• Instructions for the task: Only one span of the listing below should come back. It runs from the line with "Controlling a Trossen" through the line with "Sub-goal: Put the", and each of its lines must be reproduced exactly.
>>>
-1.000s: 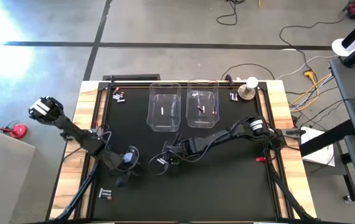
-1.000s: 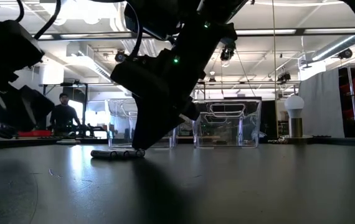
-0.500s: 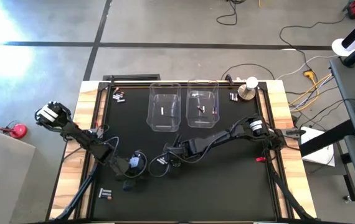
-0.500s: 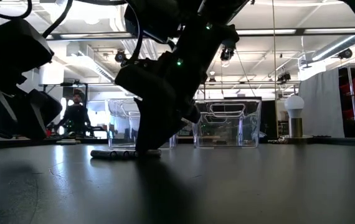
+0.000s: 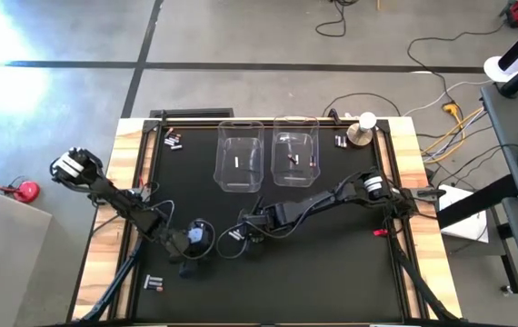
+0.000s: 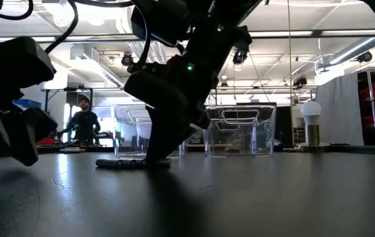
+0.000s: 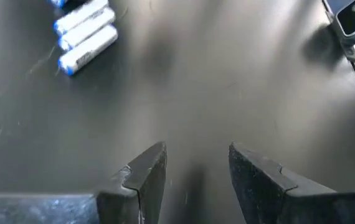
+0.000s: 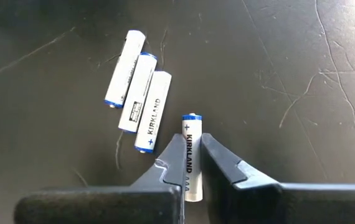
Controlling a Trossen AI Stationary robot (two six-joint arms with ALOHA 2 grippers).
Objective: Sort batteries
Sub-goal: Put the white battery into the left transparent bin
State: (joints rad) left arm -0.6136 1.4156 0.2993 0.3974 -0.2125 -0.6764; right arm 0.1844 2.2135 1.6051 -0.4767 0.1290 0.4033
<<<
• Output of the exercise:
Controlling a Trossen AI Stationary robot (two six-joint arms with ALOHA 2 grippers).
Objective: Sort batteries
Sub-goal: Put the white battery into the left transparent bin

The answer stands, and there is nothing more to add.